This tutorial explains how to generate a CSR (Certificate Signing Request) for Pound, the lightweight reverse proxy and load balancer. Because Pound has no built-in CSR tool, you will use OpenSSL to create the CSR and private key, then submit the CSR to a Certificate Authority.
Note: The original Apsis Pound project was discontinued in September 2022 when Apsis GmbH was dissolved. The actively maintained successor is the graygnuorg/pound fork (currently at version 4.x). The CSR generation process below works for both legacy Pound and the current fork, since it relies on OpenSSL rather than Pound itself.
Generate the CSR and private key
You have two options for generating your CSR:
- Use the CSR Generator to create the CSR automatically, without running any commands.
- Generate the CSR manually with OpenSSL on the server where Pound runs, as described below.
Step 1: Run the OpenSSL command
Connect to your Pound server via SSH and run the following command. Replace every placeholder with your actual details:
openssl req -new -newkey rsa:2048 -sha256 -nodes \
-keyout yourdomain.key \
-out yourdomain.csr \
-subj "/C=US/ST=California/L=San Jose/O=Your Company LLC/CN=yourdomain.com" \
-addext "subjectAltName=DNS:yourdomain.com,DNS:www.yourdomain.com"

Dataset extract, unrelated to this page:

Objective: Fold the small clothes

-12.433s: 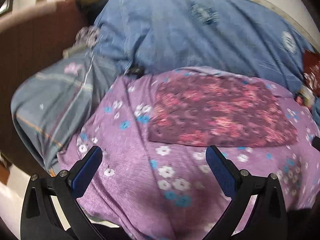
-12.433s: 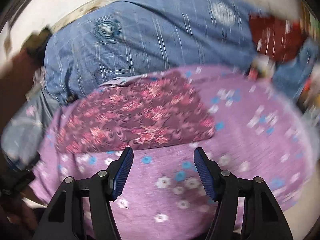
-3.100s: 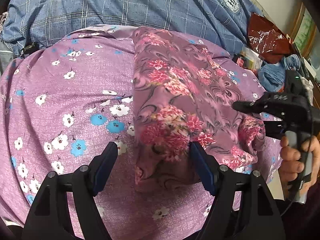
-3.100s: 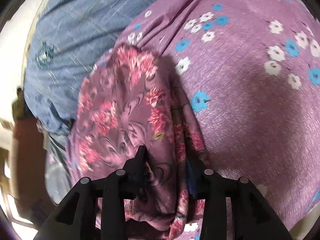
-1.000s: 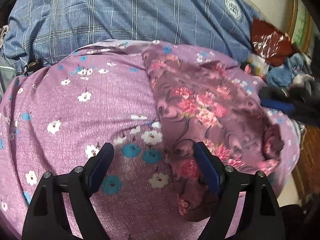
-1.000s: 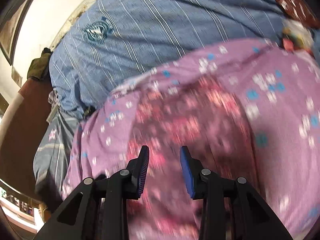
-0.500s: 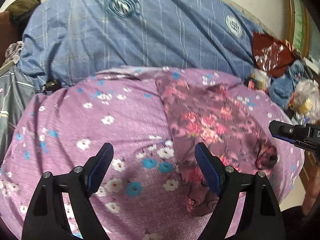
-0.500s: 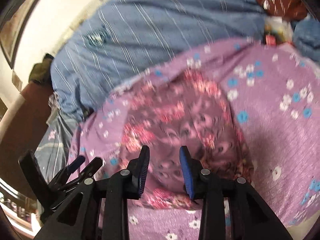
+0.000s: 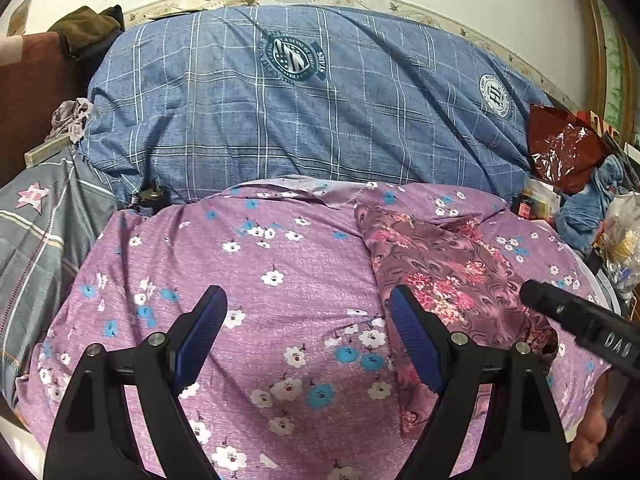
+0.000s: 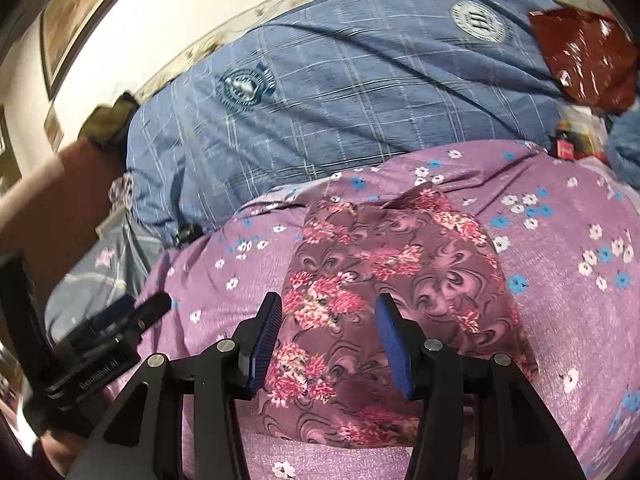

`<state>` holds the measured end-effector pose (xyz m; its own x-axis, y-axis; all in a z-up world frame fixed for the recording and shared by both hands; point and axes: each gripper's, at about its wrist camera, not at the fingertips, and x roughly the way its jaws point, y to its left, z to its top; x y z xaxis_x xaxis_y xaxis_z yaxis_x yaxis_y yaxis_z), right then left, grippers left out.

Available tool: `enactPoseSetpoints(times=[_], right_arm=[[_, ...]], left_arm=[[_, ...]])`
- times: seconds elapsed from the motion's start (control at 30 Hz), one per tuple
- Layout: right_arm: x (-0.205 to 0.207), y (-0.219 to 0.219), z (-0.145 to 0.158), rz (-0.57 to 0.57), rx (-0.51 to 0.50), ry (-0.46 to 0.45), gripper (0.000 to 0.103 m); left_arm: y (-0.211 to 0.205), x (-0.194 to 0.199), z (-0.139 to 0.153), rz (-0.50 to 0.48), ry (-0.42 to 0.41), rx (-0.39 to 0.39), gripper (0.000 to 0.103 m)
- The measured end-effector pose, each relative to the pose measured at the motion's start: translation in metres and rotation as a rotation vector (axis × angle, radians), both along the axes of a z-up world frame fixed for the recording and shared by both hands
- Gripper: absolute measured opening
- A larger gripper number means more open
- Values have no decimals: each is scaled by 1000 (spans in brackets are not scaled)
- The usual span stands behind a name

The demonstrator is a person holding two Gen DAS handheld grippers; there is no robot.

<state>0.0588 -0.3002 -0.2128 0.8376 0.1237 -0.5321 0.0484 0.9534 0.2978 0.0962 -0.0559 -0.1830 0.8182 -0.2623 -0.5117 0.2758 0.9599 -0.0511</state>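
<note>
1. Right wrist view puts the right gripper (image 10: 328,340) above the near half of the folded floral garment (image 10: 392,280); its jaws have just been opening and stand part-way apart, with nothing pinched between the blue pads (image 10: 264,340). The cloth lies below them, not in their grip.
2. Left wrist view shows the left gripper (image 9: 308,336) spread wide and empty over the bare purple flowered sheet (image 9: 240,272), with the garment off to its right, just behind its right finger.
3. The garment rests as a narrow lengthwise strip on the purple sheet, its far end near the blue checked duvet (image 9: 304,96), its near end close to the bed's edge. The edges look rumpled, especially at the near right corner.
4. The step in hand, as I judge it, is resetting both grippers for the next fold, probably bringing one short end over the other.
5. To do it well: take the two corners of one end, one per gripper, catching all layers so the earlier fold does not slip open.
6. Keep the sheet out of the pinch; both fabrics are purple and thin, so take only the garment's edge.
7. Carry both corners level and together, then lay them square on the opposite end before releasing.
8. A red plastic bag (image 9: 564,148) and clutter sit well to the right, clear of the work.
</note>
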Motion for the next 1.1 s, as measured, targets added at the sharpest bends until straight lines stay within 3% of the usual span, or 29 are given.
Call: enactPoseSetpoints(times=[1.1], right_arm=[[8, 7, -11, -40, -109, 61, 52]], left_arm=[[-27, -2, -9, -14, -5, 69, 84]])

This single command creates two files in the current directory:
- yourdomain.key, your private key. Keep this file secure and do not share it.
- yourdomain.csr, the Certificate Signing Request you will submit to the CA.
Step 2: Understand the fields
Each field in the -subj string identifies your organization to the Certificate Authority:
- C: two-letter country code (e.g., US).
- ST: state or province (e.g., California).
- L: city or locality (e.g., San Jose).
- O: full legal organization name (e.g., Your Company LLC).
- CN: the fully qualified domain name you want to secure (e.g., yourdomain.com).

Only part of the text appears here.